# AGF Management (AGF.B)



## joncnca (Jul 12, 2009)

the price seemed to take a nose dive after that last dividend payment in april, and conference call in late march. revenues were down since last year, but was this oversold?

anyone have any insight or direction about what drove this change, cause the price is at a 52 week low and dividend yield is pretty nice and high.


----------



## Jungle (Feb 17, 2010)

Massive net redemptions and they are getting worse. One of their best fund manager's for Emerging markets left. Revenue is based on market prices, lower market = less money from fees. 

IGF is having the same problem, so much they announced they are lowing their MERs and changing the commision structure paid to financial salesmen. There could be a shift in the investment industry because nobdody has been making money over the last few years especially if your MER is like 2-4%. 

Now IGF has sold their trust unit, they want to concentrate on core business; ie mutual funds. 

I don't see a problem in the long term. If markets go up, money will come back, customer base will slowly build too.
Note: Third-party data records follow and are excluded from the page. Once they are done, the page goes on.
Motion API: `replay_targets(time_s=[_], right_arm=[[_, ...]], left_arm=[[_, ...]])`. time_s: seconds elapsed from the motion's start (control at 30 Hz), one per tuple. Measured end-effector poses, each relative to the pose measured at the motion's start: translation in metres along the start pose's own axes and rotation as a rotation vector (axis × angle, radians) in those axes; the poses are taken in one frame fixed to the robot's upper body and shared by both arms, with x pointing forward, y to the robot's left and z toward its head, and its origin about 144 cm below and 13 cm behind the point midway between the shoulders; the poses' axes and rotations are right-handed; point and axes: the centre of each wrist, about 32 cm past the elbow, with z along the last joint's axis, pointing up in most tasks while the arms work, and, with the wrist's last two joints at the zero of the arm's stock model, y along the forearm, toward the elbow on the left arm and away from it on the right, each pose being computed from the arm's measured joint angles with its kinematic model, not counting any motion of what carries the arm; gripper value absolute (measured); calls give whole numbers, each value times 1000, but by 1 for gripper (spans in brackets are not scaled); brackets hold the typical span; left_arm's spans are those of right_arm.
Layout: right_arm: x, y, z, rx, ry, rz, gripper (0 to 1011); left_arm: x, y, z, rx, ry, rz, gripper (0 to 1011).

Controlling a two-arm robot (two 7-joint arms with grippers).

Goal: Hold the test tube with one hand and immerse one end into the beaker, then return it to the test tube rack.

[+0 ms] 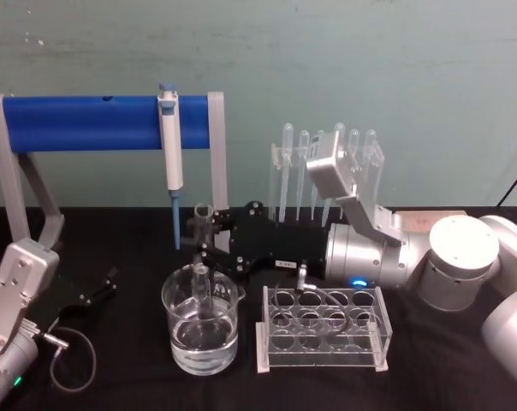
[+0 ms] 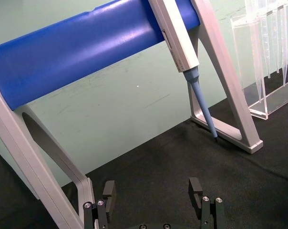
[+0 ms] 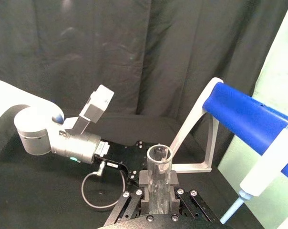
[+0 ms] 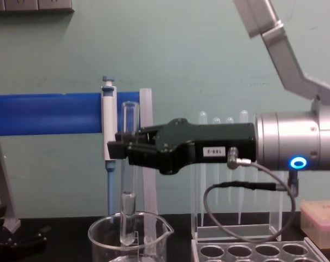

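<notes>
The test tube (image 1: 202, 257) is a clear glass tube standing upright, and my right gripper (image 1: 204, 237) is shut on its middle. In the chest view the test tube (image 4: 129, 117) rises above the right gripper (image 4: 123, 148), and its rounded lower end sits below the rim of the beaker (image 4: 154, 232). The beaker (image 1: 177, 330) is wide, clear and holds water. The right wrist view looks down the right gripper (image 3: 158, 192) at the test tube (image 3: 159, 164) and its open rim. My left gripper (image 1: 100, 288) rests open at the table's left; the left wrist view shows the left gripper (image 2: 152, 191) with nothing between its fingers.
A blue-barred stand (image 1: 87, 122) carrying a blue-and-white micropipette (image 1: 170, 145) stands behind the beaker. A clear holder of plastic pipettes (image 1: 327, 158) is at the back. A clear tube rack (image 1: 323, 330) sits just right of the beaker. A grey cable (image 1: 70, 355) loops at the left.
</notes>
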Motion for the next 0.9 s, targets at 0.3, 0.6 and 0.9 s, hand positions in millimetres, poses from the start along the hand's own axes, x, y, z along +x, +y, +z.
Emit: replay_targets(time_s=[0.3,0.6,0.9], right_arm=[[5,-5,15,0,2,-4,225],[4,-9,30,14,-1,5,225],[3,-15,46,27,-14,12,225]], left_arm=[[0,0,0,0,0,0,1000],[0,0,0,0,0,0,1000],[0,0,0,0,0,0,1000]])
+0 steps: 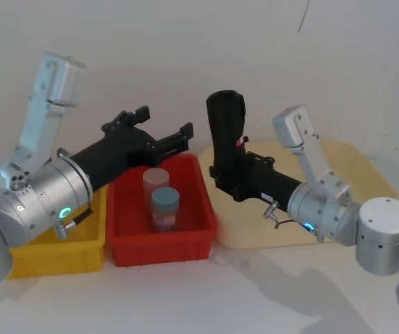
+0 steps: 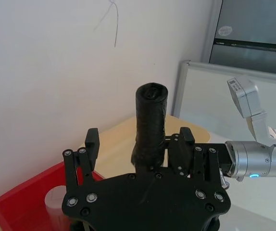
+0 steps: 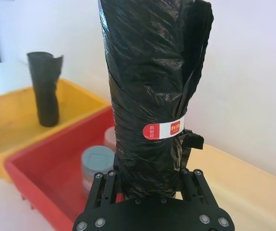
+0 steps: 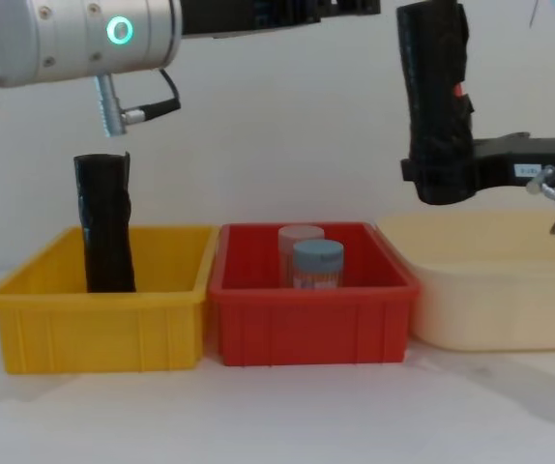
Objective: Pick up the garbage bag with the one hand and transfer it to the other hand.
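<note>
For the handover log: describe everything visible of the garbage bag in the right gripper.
The garbage bag is a tall roll of wrinkled, glossy black plastic, bound by a red-and-white band near mid-height, its top crumpled. It stands upright in the air above the beige tray, clamped at its lower end by the right gripper. The open left gripper is beside it, not touching.

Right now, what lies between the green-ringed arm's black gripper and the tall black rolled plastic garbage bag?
Nothing: in the head view the stretch from the left gripper to the garbage bag is bare.
</note>
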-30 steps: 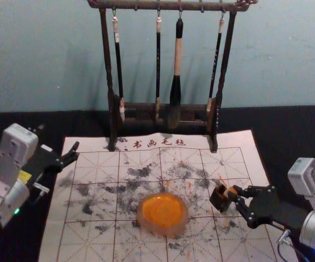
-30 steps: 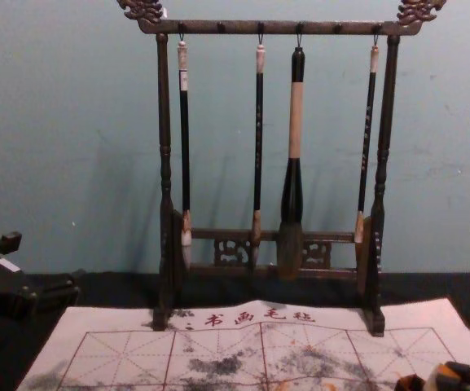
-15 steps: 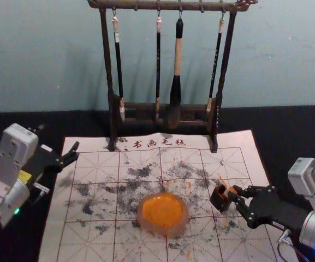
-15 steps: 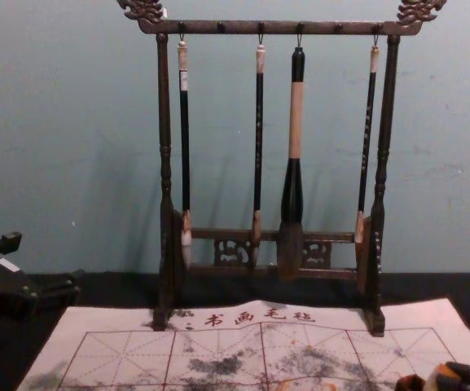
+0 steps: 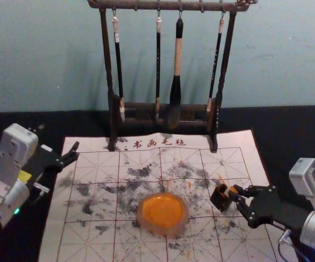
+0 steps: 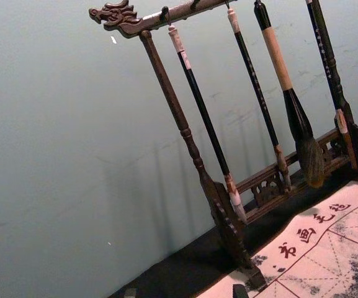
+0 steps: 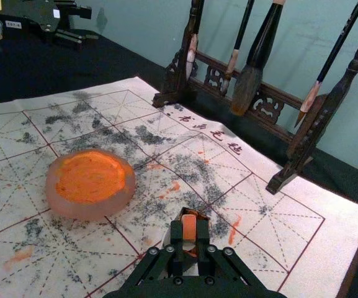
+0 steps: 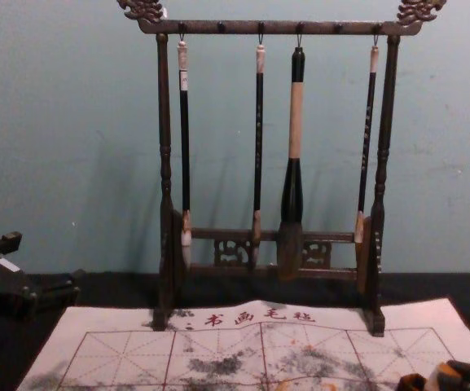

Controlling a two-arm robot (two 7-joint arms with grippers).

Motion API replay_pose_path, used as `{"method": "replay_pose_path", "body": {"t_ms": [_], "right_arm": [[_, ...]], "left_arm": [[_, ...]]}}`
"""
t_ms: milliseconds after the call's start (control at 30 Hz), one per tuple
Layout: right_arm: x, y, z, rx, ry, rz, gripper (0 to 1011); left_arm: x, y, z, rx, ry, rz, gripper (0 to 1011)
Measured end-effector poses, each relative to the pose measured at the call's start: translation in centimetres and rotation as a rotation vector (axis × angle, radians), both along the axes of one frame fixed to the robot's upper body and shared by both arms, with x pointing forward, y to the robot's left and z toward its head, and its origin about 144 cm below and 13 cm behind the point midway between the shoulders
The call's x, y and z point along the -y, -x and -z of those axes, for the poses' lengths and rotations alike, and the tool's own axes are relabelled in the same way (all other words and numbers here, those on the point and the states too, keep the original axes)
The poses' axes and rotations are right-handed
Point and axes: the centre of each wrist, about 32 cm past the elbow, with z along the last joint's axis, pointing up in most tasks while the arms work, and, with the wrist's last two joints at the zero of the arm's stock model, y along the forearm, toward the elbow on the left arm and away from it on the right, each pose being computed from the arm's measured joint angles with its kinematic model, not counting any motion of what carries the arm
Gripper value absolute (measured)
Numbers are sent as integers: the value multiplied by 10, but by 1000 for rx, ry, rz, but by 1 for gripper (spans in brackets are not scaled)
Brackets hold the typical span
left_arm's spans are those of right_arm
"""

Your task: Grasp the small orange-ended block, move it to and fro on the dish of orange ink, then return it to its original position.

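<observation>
A gap parts the round, frosted orange-ink dish (image 5: 162,213) from the small, dark box (image 5: 219,198); the tall, dark wooden brush rack (image 5: 106,54) bars the far side.

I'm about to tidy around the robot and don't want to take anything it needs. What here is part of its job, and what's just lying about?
In the job:
- small orange-ended block, in the right hand
- dish of orange ink

Just about:
- brush rack
- four hanging brushes
- gridded calligraphy mat, merely underneath
- left hand, idle
</observation>
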Motion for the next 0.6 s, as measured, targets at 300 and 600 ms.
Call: {"method": "replay_pose_path", "body": {"t_ms": [300, 600], "right_arm": [[1, -1, -1, 9, -4, -1, 84], [3, 0, -7, 24, -18, 0, 85]], "left_arm": [[0, 0, 0, 0, 0, 0, 1001], [0, 0, 0, 0, 0, 0, 1001]]}}
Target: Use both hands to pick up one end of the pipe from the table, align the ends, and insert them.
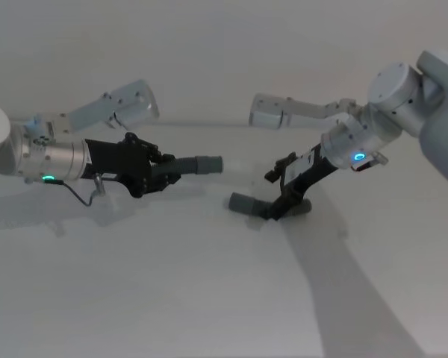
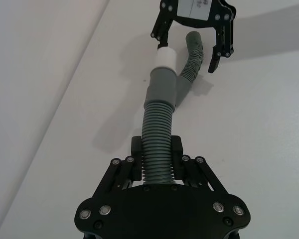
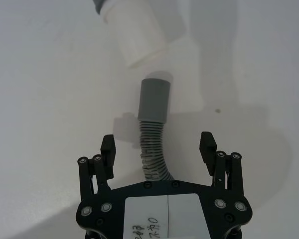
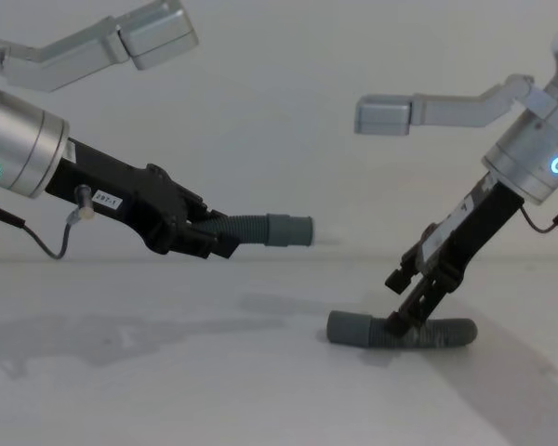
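left claw (image 1: pixel 172 170) tight around first hose (image 1: pixel 203 164), right claw (image 1: pixel 284 208) wide astride second hose (image 1: pixel 243 203)

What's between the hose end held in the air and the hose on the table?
Nothing: in the chest view, air and bare table separate the cuff held by the left gripper from the lying hose under the right gripper.

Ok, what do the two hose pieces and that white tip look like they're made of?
Held hose, in the left gripper: ribbed, bending, matte grey, likely flexible plastic or rubber; its cuff smooth, stiffer-looking plastic. White tip: smooth, probably rigid plastic. Other hose, on the table inside the open right gripper: same look.
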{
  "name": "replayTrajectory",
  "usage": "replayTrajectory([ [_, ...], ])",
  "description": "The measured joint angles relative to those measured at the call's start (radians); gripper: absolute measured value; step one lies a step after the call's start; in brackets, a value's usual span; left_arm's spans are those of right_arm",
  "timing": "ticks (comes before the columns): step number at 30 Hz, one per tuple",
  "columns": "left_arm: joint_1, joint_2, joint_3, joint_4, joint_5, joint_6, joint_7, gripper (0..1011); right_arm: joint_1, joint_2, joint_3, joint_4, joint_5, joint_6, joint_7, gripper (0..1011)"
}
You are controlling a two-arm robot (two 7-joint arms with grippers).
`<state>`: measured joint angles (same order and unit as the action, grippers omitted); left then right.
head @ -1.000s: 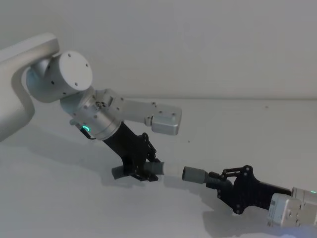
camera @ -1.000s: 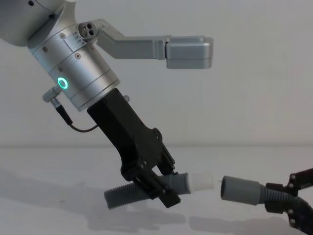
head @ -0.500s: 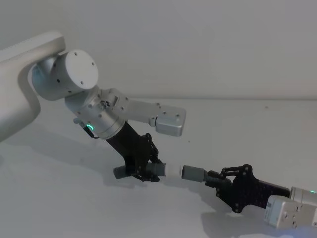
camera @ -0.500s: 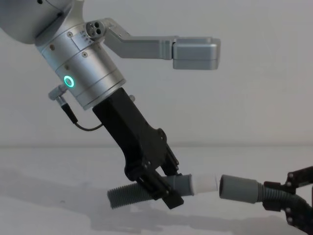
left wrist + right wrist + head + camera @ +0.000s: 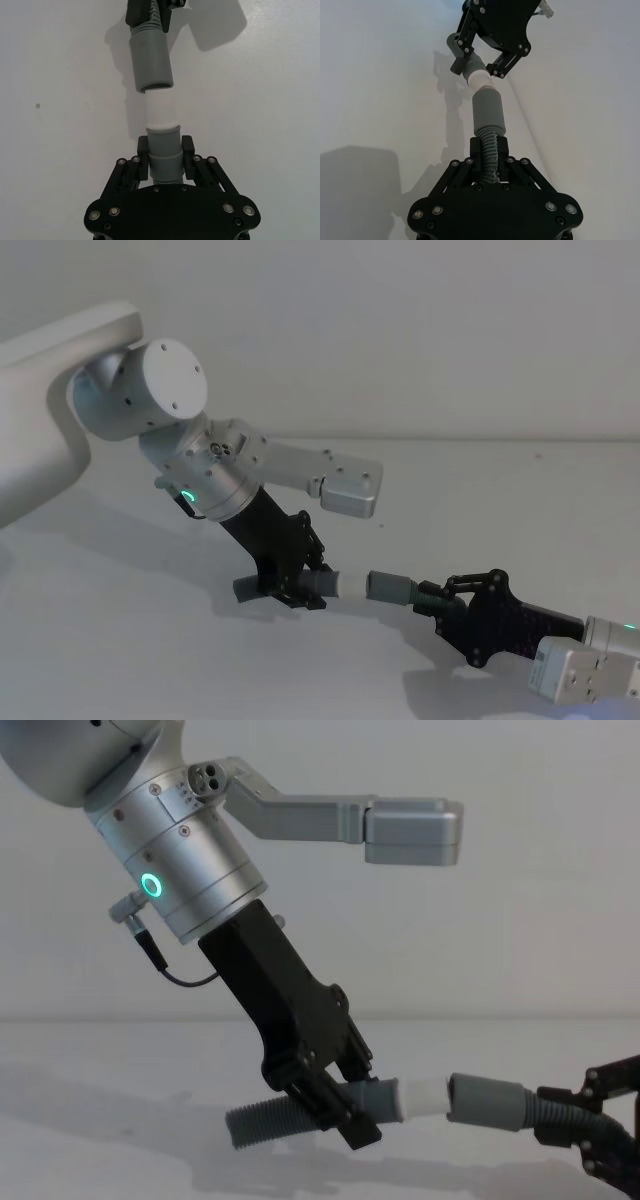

Own @ $14.05, it hurts. Beware of dividend cut, payout ratio from earnings is too high now. But they have 400 million from selling the trust. We'll see what happens.


----------



## doctrine (Sep 30, 2011)

If you cannot picture AGF and IGM with greater sales, and thus revenues and profits, over the next 10 years, then avoid. I cannot see how their business model of high priced MERs can be sustained in an era where Blackrock and Vanguard own trillions in assets and still growing thanks to low cost ETFs. 

Both of these companies will have to re-invent themselves, and they are not truly priced for a turnaround. Both are likely to fall as fast or faster as they pay out dividends.


----------



## PMREdmonton (Apr 6, 2009)

In this space I'd much rather own Blackrock with its immense financial power.

If you want something risker, Wisdom Tree are major innovators and have been growing AUM quite fast for their unique products which are usually cheaper than the major Canadian mutual fund companies but sell at a substantial premium in MERs to funds from Vanguard and Blackrock. Other reasonable investment casers could be made for something like FII (Federated Investors) which runs a bunch of pension funds.


----------